DIRECTIONS: The pictures are to be left out, and all remaining data is to be transcribed exactly as it appears.

INPUT DATA:
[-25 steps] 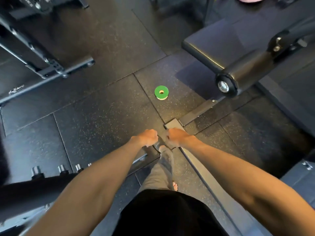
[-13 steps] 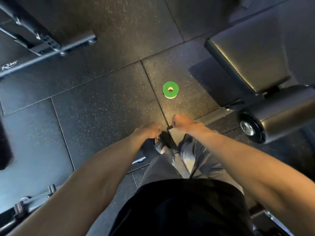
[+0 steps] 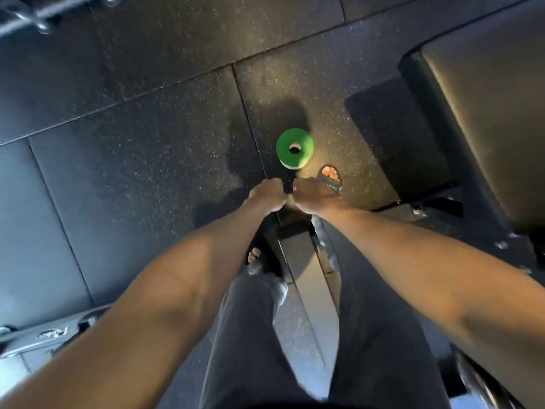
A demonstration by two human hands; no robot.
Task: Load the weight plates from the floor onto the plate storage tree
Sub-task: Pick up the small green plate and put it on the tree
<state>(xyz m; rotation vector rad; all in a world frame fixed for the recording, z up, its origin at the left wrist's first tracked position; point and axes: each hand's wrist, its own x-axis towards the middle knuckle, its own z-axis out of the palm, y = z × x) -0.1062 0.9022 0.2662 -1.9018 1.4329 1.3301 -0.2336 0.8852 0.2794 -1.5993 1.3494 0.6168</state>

ANSWER FOR THE TASK:
[-25 steps] 
[-13 steps] 
[+0 steps] 
A demonstration by two human hands; no robot.
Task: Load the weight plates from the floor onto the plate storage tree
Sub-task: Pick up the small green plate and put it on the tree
<state>(xyz m; rotation vector rad; all in a world frame fixed for the recording, z up, its origin at the left wrist's first tracked position; point and axes: each hand's wrist, its own x-axis towards the middle knuckle, its own z-axis out of the palm, y = z × x) -0.1062 0.9022 0.2662 -1.9018 1.4329 1.3301 -0.2336 0.8852 0.2794 -1.5993 1.3494 0.6168</state>

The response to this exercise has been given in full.